Gustav’ın yöneldiği yöne doğru uçarken grup içindeki gerilim dağılmaya başladı.
############
– “Doğru kişi olup olmadığını henüz bilmiyoruz, daha fazla zamana ihtiyacımız var”
-“Efendimiz, neslinin bizim hedefimizin etrafında dolandığını, onlardan biri olması gerektiğini söyledi”
-“Nihai saldırıyı yanlış kişiye kullanma hatasına düşemeyiz. Unutmayın, onu yalnızca bir kez kullanabiliriz.”
Vücutlarını baştan ayağa saran koyu renkli bandaj benzeri giysilerle bir grup karanlık hayalet benzeri katılımcı, soğuk bir vadiden geçerken görülebiliyordu.
“Kaptanımız ne olacak?” İçlerinden biri sorguladı.

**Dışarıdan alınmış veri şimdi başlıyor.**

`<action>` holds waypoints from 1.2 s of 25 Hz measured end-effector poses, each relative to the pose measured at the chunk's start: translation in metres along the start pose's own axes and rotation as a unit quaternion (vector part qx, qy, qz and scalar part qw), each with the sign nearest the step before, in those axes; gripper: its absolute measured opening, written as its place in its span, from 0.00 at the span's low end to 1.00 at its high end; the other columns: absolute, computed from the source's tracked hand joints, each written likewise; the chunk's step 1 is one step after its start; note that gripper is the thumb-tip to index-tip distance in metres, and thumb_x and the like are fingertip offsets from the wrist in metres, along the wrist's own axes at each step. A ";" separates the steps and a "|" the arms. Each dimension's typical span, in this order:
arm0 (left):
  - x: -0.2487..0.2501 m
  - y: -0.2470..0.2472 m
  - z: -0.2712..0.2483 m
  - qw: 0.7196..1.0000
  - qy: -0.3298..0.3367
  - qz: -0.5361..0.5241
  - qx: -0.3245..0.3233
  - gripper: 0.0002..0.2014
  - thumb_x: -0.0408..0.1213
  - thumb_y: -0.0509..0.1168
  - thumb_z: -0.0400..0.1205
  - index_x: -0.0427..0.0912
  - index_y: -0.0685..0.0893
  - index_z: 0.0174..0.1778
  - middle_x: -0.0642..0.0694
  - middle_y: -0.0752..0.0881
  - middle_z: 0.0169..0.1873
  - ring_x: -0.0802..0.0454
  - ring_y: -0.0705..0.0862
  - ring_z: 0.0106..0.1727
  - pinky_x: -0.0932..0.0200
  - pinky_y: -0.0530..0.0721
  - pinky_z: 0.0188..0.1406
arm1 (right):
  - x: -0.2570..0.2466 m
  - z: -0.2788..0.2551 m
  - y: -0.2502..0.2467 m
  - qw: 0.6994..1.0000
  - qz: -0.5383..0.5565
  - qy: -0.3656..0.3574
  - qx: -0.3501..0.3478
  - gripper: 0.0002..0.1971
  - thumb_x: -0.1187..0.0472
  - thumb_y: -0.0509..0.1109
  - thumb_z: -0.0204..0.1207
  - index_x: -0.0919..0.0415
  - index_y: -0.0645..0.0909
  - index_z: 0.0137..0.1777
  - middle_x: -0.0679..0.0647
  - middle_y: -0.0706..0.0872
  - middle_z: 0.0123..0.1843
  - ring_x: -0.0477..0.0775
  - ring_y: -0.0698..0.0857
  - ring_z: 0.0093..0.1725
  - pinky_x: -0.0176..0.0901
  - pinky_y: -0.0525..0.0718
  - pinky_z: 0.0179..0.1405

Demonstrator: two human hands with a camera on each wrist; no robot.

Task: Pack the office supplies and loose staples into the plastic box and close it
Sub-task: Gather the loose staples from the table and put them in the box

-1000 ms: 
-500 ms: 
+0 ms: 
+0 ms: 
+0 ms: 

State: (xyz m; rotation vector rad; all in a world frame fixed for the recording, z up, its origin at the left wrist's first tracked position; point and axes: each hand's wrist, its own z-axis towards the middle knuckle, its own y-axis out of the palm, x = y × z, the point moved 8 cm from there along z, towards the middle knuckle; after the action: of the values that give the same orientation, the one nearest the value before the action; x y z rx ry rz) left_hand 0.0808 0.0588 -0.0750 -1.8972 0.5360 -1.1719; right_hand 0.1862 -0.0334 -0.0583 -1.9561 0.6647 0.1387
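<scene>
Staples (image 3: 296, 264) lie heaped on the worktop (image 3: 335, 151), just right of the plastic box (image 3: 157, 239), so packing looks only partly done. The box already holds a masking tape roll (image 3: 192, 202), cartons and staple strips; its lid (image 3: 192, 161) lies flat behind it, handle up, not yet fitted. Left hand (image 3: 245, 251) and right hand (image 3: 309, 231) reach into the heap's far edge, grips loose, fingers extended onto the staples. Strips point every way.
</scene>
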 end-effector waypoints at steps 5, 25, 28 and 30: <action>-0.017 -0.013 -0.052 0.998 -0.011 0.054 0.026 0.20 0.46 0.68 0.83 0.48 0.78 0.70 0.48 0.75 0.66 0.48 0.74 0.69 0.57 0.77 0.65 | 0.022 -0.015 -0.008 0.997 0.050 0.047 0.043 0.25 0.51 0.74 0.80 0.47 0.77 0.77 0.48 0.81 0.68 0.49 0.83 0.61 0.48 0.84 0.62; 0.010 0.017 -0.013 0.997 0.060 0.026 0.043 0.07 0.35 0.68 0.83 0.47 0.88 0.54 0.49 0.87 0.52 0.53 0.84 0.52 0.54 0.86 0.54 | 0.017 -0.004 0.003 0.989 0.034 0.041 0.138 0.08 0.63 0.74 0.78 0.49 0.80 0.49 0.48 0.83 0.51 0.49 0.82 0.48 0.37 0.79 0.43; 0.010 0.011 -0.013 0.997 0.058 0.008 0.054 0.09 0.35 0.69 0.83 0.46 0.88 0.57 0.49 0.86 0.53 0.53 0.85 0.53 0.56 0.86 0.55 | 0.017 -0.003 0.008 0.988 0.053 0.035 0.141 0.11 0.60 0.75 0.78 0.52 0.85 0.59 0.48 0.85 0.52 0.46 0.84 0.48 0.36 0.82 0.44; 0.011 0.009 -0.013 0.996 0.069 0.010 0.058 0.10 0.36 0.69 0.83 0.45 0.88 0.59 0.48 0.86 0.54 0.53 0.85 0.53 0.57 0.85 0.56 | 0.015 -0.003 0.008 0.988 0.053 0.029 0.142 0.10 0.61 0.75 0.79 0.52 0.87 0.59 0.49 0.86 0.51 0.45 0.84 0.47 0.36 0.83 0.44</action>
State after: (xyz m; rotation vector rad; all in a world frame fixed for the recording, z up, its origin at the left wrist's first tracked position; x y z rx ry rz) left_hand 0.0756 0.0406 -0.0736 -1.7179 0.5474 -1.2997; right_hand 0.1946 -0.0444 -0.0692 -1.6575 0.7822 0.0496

“Hâlâ bulgularını yapıyor, bu meydan okumadan sonra onay almamız gerektiğine inanıyorum,” diye yanıtladı bir başkası, kafasından duman gibi karanlık buharlaşırken.
“Yavru, onu da öldürelim mi?” İçlerinden biri sordu.
“Ancak tahta geçmezse artık Rabbimizin işine yaramaz. Bu olursa onu idam ederiz.”
#############
Titreşim~ Titreşim~
Falco, başını örten buz saçağı gibi kayalardan bir çatı görmek için yavaşça gözlerini açtı.
“Nihayet uyandın,” diye seslendi Teemee yandan.
“Ha? Ölmedim mi?” Falco yavaşça doğrulurken mırıldandı.
Teemee gülümseyerek, “Eh, yerinde olsaydın öbür dünyada sana katılmaları için sorumluları gönderirdim,” diye yanıtladı.
“Eğer sen buradaysan diğerleri…” Falco etrafına bakındı ve yalnızca yukarıda yüzen bir Viondur yumurta makinesi ve altında yanmış bir zemin gördü.
Teemee, “Daha fazla yumurta toplamaya gittiler. SJ ile seni izlemek için kaldım,” diye yanıt verdi Teemee.
“Sj?” SJ yanında belirmeden önce Teemee biraz kafası karışmış bir ifade gösterdi.
“Ah? Gustav’ı etrafta takip eden bu şey,” diye seslendi anlamış bir şekilde, içi parıldayan yarı saydam dairesel nesneyi gördükten sonra.
“Gustav gelmeden önce seni kurtardı,” diye başladı Teemee, Falco dışarıda olduğundan beri olan her şeyi açıklamaya başladı.
SJ onlara görüntüleri göstermişti, bu yüzden Kaptan Strum’un varlığını tek bir yumrukla neredeyse yok ederken Gustav’ın gelişini de izledi.
Teemee biraz şaşırmıştı ama yine de hayatta olduğu için mutluydu. Ancak, birkaç dakika uyanık kaldıktan sonra bir şey onu rahatsız etmeye başladı.